What the exercise asks: Print each line of the material again, keeping everything exact.

::::

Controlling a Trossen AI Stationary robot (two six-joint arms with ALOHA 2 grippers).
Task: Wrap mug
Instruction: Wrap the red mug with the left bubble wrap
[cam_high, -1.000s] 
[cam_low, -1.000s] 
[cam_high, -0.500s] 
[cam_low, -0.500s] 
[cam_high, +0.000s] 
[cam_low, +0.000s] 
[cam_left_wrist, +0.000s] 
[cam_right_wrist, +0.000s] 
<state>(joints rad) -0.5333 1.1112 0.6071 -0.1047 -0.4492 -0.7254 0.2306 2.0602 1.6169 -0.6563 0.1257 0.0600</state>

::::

Solved problem:
Controlling a Trossen AI Stationary robot (two six-joint arms with ALOHA 2 grippers).
Task: Wrap mug
Instruction: Wrap the red mug with the left bubble wrap
[cam_high, -1.000s] 
[cam_low, -1.000s] 
[cam_high, -0.500s] 
[cam_low, -0.500s] 
[cam_high, +0.000s] 
[cam_low, +0.000s] 
[cam_left_wrist, +0.000s] 
[cam_right_wrist, +0.000s] 
<state>(joints rad) -0.5333 1.1112 0.6071 -0.1047 -0.4492 -0.7254 0.2306 2.0602 1.6169 -0.6563 0.1257 0.0600</state>

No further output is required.